- **Activity**: Every line in the records below that holds "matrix" must be identified and copied.

Top of Excerpted data

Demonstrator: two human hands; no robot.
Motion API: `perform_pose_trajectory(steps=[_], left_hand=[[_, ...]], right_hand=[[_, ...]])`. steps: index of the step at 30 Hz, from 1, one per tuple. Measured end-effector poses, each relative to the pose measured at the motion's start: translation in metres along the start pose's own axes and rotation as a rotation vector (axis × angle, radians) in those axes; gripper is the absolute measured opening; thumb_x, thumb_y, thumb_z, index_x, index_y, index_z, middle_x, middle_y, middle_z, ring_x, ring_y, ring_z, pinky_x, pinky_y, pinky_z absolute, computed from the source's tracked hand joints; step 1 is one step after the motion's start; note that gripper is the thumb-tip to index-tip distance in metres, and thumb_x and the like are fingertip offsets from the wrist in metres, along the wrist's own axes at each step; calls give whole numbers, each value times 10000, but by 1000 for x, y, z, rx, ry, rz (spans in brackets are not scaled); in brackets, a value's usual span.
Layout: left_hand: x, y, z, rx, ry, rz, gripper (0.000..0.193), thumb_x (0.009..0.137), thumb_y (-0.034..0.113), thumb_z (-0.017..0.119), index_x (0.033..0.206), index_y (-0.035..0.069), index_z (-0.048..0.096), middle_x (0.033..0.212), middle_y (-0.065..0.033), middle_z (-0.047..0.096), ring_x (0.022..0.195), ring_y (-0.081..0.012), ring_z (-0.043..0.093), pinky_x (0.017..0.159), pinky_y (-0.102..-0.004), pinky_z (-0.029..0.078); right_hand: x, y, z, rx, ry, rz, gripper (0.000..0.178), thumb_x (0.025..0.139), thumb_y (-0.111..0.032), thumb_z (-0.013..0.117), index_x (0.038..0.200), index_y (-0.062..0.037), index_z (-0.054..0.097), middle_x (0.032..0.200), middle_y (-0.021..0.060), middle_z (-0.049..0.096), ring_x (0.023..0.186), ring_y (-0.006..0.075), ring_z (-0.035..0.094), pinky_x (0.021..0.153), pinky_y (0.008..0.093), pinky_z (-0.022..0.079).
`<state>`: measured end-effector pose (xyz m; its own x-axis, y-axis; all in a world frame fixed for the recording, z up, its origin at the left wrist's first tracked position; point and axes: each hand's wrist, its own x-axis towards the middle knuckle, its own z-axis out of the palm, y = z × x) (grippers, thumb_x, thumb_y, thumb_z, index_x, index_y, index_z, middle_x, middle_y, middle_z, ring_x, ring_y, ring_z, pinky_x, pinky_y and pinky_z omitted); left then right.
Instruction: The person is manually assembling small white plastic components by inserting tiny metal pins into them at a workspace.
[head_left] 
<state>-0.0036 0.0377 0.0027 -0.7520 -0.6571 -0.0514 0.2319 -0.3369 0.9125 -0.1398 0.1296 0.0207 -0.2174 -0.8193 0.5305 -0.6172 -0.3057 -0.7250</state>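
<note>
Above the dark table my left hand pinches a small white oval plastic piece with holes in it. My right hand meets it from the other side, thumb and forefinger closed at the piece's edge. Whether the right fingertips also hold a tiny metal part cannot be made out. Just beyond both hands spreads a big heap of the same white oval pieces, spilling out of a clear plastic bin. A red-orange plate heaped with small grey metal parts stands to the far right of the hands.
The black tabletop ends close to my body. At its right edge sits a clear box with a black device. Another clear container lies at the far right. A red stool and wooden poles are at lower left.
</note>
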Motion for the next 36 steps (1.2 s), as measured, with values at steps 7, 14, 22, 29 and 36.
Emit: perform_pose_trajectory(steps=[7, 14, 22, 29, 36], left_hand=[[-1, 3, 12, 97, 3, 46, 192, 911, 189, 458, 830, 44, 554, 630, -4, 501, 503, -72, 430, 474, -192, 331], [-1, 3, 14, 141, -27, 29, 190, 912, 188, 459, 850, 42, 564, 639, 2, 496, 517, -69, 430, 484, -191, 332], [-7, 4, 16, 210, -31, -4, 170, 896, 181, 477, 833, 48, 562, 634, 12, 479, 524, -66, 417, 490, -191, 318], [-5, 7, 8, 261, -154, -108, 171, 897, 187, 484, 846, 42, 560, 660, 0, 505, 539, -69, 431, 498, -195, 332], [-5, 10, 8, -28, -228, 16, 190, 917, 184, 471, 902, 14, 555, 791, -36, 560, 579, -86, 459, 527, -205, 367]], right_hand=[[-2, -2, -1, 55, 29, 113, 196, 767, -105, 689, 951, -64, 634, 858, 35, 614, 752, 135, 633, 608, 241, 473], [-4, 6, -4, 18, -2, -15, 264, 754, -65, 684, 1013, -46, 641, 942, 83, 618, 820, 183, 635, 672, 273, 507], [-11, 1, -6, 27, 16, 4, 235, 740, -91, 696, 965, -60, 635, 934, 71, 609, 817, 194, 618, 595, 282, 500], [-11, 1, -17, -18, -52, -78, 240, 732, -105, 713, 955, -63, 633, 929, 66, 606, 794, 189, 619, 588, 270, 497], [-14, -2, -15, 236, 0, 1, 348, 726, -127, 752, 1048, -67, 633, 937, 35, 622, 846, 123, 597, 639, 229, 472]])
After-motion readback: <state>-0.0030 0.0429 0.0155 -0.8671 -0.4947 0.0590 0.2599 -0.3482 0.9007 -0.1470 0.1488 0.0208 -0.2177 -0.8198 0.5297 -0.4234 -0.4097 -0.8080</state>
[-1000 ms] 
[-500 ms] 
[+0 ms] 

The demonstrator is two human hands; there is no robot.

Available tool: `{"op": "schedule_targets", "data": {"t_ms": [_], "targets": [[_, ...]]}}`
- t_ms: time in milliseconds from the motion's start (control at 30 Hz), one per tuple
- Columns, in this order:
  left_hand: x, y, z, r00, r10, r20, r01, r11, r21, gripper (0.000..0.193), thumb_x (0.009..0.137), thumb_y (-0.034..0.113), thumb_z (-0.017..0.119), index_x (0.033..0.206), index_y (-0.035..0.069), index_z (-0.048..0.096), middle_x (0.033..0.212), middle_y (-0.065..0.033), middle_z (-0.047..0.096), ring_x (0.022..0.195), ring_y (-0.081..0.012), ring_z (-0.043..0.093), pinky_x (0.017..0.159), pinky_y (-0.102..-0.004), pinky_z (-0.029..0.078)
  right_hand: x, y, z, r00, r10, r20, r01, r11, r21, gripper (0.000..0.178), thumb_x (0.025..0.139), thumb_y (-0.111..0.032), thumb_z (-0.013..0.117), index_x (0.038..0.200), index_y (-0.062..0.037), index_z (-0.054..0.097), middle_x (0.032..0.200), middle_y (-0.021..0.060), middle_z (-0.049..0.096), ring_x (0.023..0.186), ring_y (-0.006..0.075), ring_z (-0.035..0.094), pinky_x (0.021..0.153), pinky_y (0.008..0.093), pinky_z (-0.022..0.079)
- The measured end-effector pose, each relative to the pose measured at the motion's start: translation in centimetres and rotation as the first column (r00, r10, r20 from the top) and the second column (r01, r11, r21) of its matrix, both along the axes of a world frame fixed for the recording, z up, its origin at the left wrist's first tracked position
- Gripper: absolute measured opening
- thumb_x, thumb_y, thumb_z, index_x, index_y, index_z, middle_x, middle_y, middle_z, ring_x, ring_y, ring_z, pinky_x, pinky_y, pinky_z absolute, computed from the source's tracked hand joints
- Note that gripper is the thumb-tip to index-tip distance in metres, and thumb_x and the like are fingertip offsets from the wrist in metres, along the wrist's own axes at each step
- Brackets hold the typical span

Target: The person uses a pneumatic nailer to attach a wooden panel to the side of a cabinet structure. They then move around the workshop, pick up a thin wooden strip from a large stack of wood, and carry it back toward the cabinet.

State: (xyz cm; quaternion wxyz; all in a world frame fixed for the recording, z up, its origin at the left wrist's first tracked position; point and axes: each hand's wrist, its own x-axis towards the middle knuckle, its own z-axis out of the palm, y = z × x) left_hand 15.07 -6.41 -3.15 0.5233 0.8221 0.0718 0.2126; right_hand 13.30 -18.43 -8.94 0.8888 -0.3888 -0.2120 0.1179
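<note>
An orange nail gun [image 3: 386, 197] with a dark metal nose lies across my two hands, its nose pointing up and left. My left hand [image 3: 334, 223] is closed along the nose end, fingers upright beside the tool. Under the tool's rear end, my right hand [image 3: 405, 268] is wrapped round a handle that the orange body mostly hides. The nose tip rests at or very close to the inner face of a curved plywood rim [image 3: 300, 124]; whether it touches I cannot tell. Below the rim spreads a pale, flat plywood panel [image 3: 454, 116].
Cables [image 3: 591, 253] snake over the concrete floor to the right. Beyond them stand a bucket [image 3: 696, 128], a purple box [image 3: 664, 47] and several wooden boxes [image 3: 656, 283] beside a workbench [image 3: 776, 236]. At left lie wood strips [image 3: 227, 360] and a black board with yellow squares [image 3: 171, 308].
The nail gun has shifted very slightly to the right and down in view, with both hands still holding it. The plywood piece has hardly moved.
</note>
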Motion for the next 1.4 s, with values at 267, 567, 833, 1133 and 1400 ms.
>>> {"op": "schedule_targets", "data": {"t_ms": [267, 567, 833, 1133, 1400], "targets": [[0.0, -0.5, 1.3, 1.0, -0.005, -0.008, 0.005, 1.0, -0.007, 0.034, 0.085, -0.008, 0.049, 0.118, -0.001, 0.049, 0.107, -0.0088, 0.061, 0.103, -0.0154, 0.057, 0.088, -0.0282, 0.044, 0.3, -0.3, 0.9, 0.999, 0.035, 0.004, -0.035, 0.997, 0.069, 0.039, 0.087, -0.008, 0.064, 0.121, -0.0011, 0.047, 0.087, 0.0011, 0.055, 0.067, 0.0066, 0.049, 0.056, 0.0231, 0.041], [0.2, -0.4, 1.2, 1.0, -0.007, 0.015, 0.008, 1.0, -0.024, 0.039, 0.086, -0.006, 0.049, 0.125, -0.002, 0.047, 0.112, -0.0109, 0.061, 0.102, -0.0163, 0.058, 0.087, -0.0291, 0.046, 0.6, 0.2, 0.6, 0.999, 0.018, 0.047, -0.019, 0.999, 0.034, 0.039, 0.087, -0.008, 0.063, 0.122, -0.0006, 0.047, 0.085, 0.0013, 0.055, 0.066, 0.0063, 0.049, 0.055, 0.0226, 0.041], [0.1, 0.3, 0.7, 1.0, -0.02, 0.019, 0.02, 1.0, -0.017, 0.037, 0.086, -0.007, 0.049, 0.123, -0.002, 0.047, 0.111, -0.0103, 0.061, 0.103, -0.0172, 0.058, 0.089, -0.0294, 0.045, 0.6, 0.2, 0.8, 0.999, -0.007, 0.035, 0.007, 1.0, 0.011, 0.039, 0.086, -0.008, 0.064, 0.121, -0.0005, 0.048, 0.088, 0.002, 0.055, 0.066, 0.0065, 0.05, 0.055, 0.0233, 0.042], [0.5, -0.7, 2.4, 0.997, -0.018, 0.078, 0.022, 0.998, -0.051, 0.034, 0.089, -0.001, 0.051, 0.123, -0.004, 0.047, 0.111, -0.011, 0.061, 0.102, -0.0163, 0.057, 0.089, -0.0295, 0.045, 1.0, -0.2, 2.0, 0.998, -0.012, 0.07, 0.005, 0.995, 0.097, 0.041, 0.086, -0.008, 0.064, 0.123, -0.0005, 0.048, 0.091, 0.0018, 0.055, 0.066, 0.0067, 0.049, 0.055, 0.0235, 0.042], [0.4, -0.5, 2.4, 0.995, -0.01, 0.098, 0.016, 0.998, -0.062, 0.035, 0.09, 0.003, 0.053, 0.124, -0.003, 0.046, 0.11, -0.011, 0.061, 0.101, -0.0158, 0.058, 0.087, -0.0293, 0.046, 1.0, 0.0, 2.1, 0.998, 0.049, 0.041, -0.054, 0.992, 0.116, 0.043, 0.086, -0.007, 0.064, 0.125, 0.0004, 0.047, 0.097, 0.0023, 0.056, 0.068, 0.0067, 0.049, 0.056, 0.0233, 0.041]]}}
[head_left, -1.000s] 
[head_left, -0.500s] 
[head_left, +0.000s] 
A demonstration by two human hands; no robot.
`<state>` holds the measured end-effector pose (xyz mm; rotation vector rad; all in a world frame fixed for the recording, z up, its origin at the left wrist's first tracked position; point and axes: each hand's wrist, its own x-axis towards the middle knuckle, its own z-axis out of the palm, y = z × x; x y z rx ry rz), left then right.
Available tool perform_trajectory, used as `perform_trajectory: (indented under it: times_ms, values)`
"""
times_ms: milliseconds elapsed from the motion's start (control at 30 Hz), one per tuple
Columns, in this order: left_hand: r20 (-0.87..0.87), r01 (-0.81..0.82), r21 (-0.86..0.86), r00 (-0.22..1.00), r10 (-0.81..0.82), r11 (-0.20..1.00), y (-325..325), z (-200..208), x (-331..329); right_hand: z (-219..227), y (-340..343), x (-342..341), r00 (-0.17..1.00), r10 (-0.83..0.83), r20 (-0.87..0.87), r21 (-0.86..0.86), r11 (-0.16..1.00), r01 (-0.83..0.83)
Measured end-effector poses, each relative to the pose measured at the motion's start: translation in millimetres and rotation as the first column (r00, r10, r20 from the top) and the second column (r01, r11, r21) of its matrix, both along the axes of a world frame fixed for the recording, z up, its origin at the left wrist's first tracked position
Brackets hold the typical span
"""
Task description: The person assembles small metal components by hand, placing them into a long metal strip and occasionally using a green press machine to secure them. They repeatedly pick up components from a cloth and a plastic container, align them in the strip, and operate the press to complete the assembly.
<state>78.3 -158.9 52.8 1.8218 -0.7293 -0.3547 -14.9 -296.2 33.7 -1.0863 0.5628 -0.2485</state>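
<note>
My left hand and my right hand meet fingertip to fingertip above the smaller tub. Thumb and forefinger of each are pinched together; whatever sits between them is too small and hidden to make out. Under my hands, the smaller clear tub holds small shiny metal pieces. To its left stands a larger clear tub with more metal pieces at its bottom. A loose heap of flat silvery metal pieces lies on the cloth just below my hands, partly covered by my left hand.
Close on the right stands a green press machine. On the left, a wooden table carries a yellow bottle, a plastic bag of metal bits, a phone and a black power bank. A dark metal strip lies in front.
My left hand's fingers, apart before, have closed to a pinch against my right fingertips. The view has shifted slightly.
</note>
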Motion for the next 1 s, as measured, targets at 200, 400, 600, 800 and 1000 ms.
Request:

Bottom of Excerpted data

- **Task result**:
- The measured end-effector pose, each relative to the pose measured at the motion's start: translation in centimetres and rotation as the first column (r00, r10, r20 from the top) and the second column (r01, r11, r21) of its matrix, both along the axes of a world frame fixed for the recording, z up, its origin at the left wrist's first tracked position
Measured end-effector poses, each relative to the pose measured at the motion's start: translation in millimetres and rotation as the first column (r00, r10, r20 from the top) and the second column (r01, r11, r21) of its matrix, both along the axes of a world frame fixed for the recording, z up, its origin at the left wrist's first tracked position

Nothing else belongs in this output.